Lydia, are there any emerging video tutorials (in the manner of some of Google's, for example) of tutorials about WikiData Categories and/or Wikidata itself, in terms of making it very easy to use?
Thanks, Scott
On Fri, Jul 4, 2014 at 4:40 AM, Jane Darnell jane023@gmail.com wrote:
Q17 is Japan, and if you are interested in people from Japan for example, you can do this: http://tools.wmflabs.org/reasonator/?q=7463305 (thanks to Magnus' reasonator tool that can extract category-like info from Wikidata based on properties and qualifiers)
On Fri, Jul 4, 2014 at 9:01 AM, Daniel Kinzler < daniel.kinzler@wikimedia.de> wrote:
Am 04.07.2014 07:10, schrieb Rohan Badlani:
I had downloaded the wikidata dump from http://dumps.wikimedia.org/wikidatawiki/latest/ There is a file wikidatawiki-20140420-pages-articles-multistream-index
which
consists of triplets like:
537:114:Q17
I couldn't find documentation for the multistream-index format at https://meta.wikimedia.org/wiki/Data_dumps. I can't make sense of it myself offhand. Perhaps ask on the wikitech-l list. I suppose the authority on the question would be Ariel Glenn, perhaps you can get hold of him on IRC.
Note that this format is used for all wikis, so it will not contain anything that is specific to Wikidata. It would be the same for Wikipedia.
If you figure it out, please add the info to https://meta.wikimedia.org/wiki/Data_dumps!

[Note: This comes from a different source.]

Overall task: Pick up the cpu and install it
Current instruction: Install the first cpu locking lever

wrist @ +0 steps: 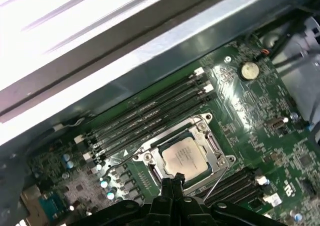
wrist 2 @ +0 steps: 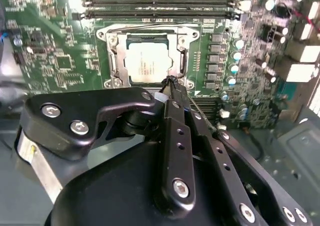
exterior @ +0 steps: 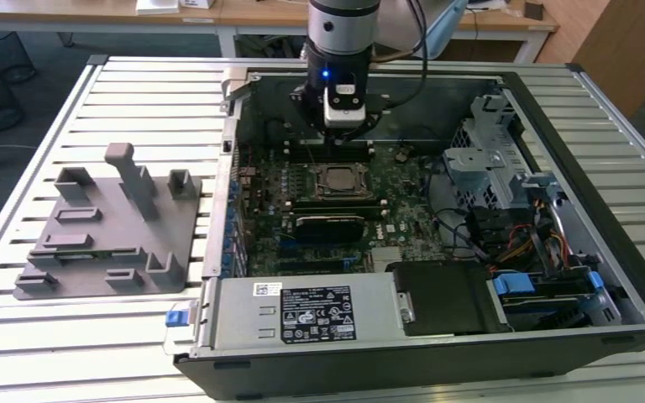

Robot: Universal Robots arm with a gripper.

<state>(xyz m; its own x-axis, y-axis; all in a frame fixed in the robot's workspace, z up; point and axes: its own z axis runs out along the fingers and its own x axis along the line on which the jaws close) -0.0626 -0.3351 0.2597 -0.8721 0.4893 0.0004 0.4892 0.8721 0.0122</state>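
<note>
A: Position of the cpu [wrist: 184, 156] noted: it lies flat inside the socket frame [wrist: 220, 160] of the green motherboard [wrist: 260, 101], silver top upward, as seen in both wrist views.

B: Gripper [wrist 2: 170, 82] recorded just above the frame's near edge. Its fingertips are pressed together and nothing is held between them. No contact with the chip is seen.

A: Seating to be judged with care. Whether the chip sits fully level cannot be told. A corner riding on the frame would be the worry.

B: Agreed. If it were pressed on while misaligned, the contacts beneath could be bent. Likely cause: a small offset or rotation in the socket.

A: Second risk logged. The closed fingertips are near the frame and the memory slots [wrist: 150, 111]. Through a sideways drift at this height, the chip could be nudged or the board scraped.

B: The grey fixture block [exterior: 110, 227] stands well apart, outside the computer case [exterior: 412, 353]. No hazard is expected there.
</note>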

which I interpreted as following: 537 - category of the topic (which I am unable to find. I want the
details of
this item)
It's not a category. Wikidata doesn't use MediaWiki's Category feature for data items at all. Wikipedia does, but there pages generally have multiple categories, identified by name, not a numeric ID.
If you want to build a classification graph of the concepts in Wikidata (I'm intentionally avoiding the terms "ontology" and "taxonomy" here), you will have to go by the properties P31 (instance of) and P279 (subclass of) which are used in many (roughly half) of the data items.
114 - page_id of the item Q17.
That seems to be correct.
Q17 - which is the item. (JSON: https://www.wikidata.org/wiki/Special:EntityData/Q17.json)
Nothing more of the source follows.